Do individuals always make the best choices for themselves? Fundamental to both Waldfogel’s analysis and to all of economics is the assumption that individuals make the optimal choices for themselves. Unlike the rational actor stuff, this strikes most people, myself included, as de-facto true: we choose what we want and avoid what we don’t want. This insight also motivates much anti-government rhetoric by those who view government health, welfare, and nutrition programs as fraught with deadweight loss. Better to give someone $50 than to give them $50 worth of food stamps.
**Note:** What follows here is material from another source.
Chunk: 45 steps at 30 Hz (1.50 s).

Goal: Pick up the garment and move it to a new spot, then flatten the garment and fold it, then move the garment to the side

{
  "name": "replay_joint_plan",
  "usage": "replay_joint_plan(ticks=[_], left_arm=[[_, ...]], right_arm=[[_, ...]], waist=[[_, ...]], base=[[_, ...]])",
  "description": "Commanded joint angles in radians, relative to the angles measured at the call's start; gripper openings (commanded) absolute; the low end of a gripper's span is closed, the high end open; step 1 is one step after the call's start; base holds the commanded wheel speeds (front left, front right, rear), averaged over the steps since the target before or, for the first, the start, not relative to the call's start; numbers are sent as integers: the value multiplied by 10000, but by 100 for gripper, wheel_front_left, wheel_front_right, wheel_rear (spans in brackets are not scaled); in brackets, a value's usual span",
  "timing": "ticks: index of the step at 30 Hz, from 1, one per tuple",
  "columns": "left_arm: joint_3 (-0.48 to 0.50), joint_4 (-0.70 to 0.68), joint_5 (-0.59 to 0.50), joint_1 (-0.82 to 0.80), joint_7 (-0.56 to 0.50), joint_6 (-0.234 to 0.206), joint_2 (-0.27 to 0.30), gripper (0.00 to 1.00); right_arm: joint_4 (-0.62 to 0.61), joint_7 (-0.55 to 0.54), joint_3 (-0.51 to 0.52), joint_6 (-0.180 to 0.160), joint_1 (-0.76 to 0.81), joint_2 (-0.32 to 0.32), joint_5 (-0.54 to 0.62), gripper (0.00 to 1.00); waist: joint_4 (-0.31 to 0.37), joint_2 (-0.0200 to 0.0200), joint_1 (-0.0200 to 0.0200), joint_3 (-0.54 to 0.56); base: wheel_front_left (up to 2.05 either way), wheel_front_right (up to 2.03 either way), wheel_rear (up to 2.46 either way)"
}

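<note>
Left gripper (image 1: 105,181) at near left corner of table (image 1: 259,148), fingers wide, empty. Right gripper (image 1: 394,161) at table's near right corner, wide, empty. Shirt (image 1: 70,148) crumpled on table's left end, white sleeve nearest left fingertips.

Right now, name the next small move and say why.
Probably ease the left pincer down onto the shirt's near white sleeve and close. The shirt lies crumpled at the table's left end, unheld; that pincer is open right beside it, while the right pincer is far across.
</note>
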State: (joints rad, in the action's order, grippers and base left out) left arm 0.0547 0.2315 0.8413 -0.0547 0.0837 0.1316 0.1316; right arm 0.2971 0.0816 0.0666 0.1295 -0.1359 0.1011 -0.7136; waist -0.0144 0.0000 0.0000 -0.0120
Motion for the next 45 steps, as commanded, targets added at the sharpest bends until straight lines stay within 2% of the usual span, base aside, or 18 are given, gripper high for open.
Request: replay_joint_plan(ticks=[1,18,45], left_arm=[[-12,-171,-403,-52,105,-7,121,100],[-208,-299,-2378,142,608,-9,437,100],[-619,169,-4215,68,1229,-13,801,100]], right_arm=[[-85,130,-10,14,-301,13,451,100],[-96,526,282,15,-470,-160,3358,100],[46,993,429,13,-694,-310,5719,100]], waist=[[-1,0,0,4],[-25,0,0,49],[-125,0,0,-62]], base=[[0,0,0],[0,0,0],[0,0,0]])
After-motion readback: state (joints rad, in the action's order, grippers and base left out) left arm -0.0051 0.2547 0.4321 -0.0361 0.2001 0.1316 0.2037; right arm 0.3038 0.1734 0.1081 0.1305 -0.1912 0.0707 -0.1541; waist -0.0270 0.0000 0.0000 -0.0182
And yet…we obviously don’t always act in our best interest. Where I see this most clearly is in what I’ve termed the “high discount rate problem” wherein we heavily discount the potential downside of future events in the interest of enjoying ourselves today. This problem is not a trivial one: its impact is most damagingly seen in our reluctance to treat global warming as the existential threat that science tells us it is.
For you kids out there, this insight may be why many a grandma will send you a check for your college fund this Christmas. I empathize with your sneer at that, but given your excessively high discount rate, she’s probably onto something.
Anyway, before you castigate us economists too much, note that according to Barro, “Mr. Waldfogel…actually does buy presents at the holidays, at least for some people.”
With that in mind, I’ll give the last word here to my 12-year-old daughter, who, when I explained this theory to her the other day, responded:
“It’s the thought that counts, and you’re not counting the thoughts.”
May your holidays be happy and…yes, I’ll say it…wonderfully inefficient!